Exercise description. Print exactly the lines from the line with "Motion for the" to the last line of the data, please, both included.
══════
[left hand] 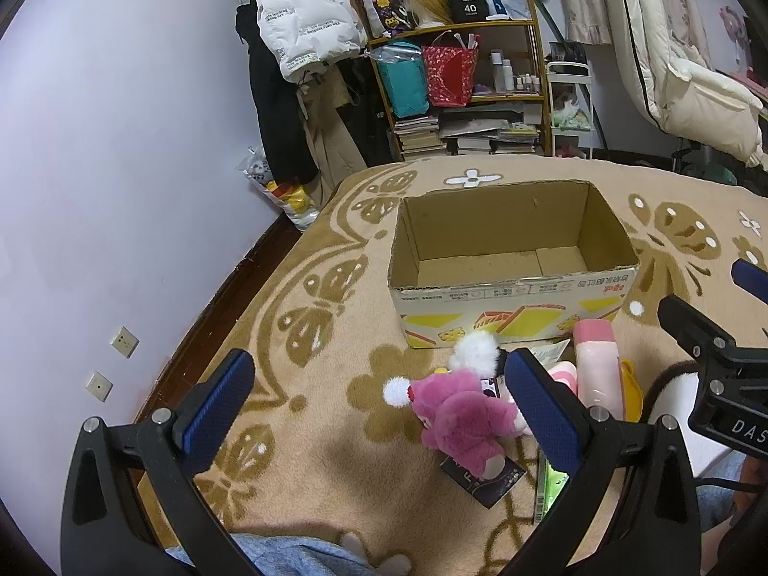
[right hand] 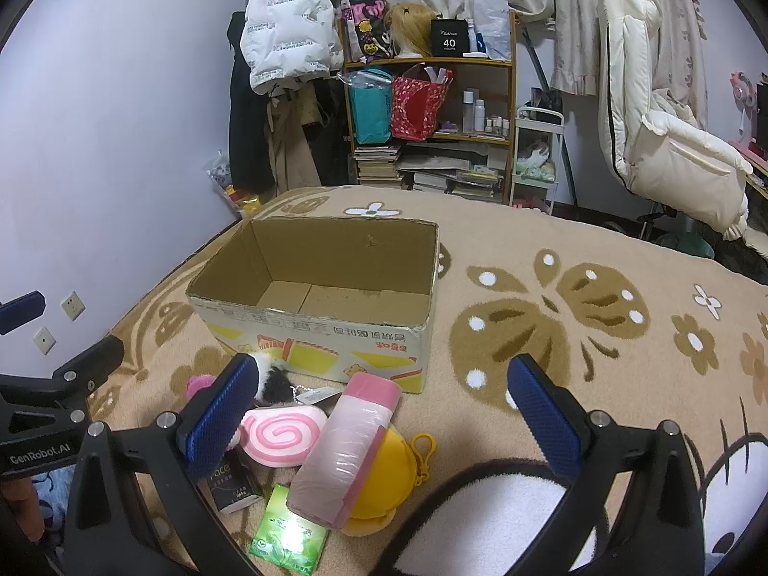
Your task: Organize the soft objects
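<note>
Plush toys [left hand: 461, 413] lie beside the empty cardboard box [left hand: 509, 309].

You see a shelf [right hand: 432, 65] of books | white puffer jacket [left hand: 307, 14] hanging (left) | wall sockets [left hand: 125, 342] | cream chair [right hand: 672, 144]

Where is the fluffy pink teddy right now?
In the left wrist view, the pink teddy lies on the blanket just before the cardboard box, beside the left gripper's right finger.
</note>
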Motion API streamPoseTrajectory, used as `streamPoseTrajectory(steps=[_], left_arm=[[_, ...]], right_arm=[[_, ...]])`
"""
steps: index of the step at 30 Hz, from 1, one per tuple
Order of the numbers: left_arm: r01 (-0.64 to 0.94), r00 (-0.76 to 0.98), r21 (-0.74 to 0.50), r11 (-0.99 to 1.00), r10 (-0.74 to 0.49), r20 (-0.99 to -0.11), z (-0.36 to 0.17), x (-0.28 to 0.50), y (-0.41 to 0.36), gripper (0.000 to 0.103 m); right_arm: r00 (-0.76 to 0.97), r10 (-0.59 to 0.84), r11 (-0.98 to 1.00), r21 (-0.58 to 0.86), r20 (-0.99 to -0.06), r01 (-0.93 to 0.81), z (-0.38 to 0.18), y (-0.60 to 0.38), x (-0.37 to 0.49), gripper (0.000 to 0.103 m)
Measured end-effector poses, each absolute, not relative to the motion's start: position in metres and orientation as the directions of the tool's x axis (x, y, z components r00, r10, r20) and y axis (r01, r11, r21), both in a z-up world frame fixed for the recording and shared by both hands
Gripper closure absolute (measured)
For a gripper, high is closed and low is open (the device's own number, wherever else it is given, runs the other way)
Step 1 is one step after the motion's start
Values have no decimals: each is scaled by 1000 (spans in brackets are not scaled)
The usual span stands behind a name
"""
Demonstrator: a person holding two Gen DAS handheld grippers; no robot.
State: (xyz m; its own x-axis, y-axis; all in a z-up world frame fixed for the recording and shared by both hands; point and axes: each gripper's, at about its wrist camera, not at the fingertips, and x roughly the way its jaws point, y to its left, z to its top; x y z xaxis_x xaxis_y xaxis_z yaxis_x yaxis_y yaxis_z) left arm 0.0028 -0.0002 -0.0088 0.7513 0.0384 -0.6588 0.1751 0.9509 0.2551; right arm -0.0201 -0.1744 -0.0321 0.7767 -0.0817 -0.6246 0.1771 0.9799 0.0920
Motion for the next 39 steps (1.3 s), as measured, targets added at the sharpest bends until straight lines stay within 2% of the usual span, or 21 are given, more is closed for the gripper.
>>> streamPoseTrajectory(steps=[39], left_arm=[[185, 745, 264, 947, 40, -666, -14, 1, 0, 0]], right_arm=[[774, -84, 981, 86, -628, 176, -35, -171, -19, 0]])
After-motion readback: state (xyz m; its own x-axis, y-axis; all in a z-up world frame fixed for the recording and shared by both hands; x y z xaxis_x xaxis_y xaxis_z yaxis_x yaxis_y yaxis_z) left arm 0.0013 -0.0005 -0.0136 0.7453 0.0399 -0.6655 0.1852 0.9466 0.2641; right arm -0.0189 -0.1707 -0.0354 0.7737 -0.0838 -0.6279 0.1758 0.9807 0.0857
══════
Result.
Motion for the next 39 steps (1.3 s), as measured, targets added at the sharpest bends until straight lines stay within 2% of the usual span, or 21 are given, more is closed for the gripper.
>>> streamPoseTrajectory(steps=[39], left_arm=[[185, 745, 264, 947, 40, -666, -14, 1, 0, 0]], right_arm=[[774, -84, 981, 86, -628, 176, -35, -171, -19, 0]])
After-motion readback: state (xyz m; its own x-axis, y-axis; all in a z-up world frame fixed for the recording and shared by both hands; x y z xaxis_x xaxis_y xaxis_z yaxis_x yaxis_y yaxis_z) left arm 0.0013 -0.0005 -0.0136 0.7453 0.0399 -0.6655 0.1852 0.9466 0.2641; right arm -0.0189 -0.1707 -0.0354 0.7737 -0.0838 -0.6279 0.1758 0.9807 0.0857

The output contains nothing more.